(Provided data):
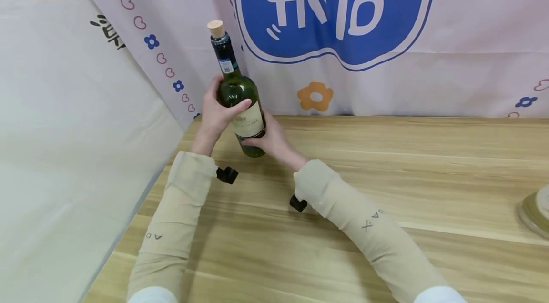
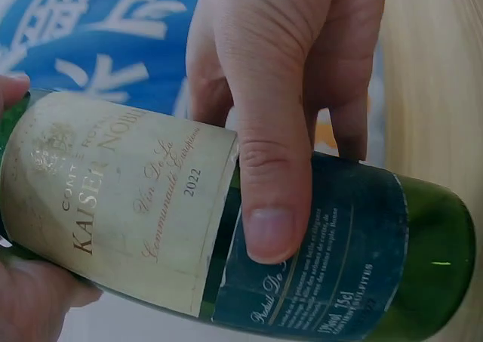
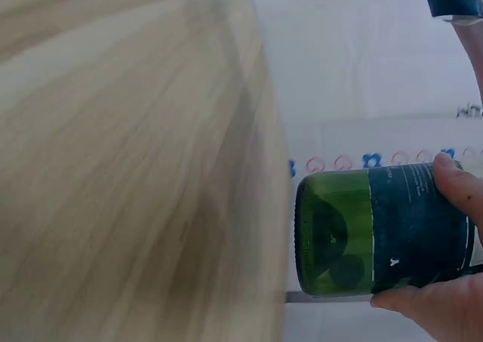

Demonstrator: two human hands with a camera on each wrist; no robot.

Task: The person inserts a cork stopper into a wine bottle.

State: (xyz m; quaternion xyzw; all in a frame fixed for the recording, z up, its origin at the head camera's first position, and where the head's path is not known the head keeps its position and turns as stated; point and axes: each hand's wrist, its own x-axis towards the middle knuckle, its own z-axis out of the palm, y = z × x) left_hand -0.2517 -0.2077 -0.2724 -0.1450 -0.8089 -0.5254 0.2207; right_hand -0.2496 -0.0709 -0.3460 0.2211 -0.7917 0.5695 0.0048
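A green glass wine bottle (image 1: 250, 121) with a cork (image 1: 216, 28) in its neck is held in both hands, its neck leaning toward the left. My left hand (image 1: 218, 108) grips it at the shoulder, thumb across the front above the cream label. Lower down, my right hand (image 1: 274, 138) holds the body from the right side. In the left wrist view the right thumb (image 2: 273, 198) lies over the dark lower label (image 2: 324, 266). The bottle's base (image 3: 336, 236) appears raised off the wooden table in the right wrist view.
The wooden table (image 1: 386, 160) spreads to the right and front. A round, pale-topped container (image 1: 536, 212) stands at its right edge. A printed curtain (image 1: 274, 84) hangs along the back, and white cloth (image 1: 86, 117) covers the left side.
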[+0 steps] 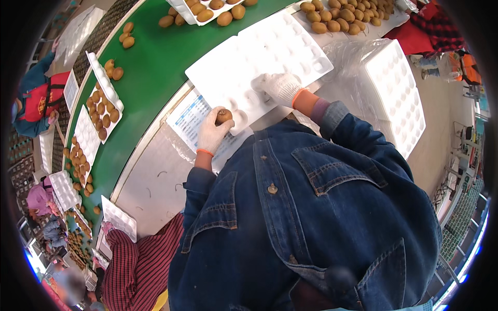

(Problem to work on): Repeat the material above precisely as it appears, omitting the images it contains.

(Expected answer):
Demonstrator: two human hands with a camera on each wrist; no robot.

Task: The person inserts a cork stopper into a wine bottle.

State: (xyz m; quaternion xyzw; all in a frame fixed for the recording, z up, its origin at the head camera's first position, and where the head's path is not known the head keeps its position and turns as stated; point and axes: each hand's wrist, its own x-axis towards the middle knuckle, its own z-axis out of the palm, y = z × x) left_hand -0.2517 -0.2077 -0.2724 -0.1450 -0.8089 -0.5254 0.2207; right_hand -0.2496 -0.0709 -0.3460 0.2211 -0.7917 0.5695 0.0048
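A green glass wine bottle (image 1: 250, 121) with a cork (image 1: 216, 28) in its neck is held in both hands, its neck leaning toward the left. My left hand (image 1: 218, 108) grips it at the shoulder, thumb across the front above the cream label. Lower down, my right hand (image 1: 274, 138) holds the body from the right side. In the left wrist view the right thumb (image 2: 273, 198) lies over the dark lower label (image 2: 324, 266). The bottle's base (image 3: 336, 236) appears raised off the wooden table in the right wrist view.
The wooden table (image 1: 386, 160) spreads to the right and front. A round, pale-topped container (image 1: 536, 212) stands at its right edge. A printed curtain (image 1: 274, 84) hangs along the back, and white cloth (image 1: 86, 117) covers the left side.
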[+0 steps] 

No more work remains on this exercise.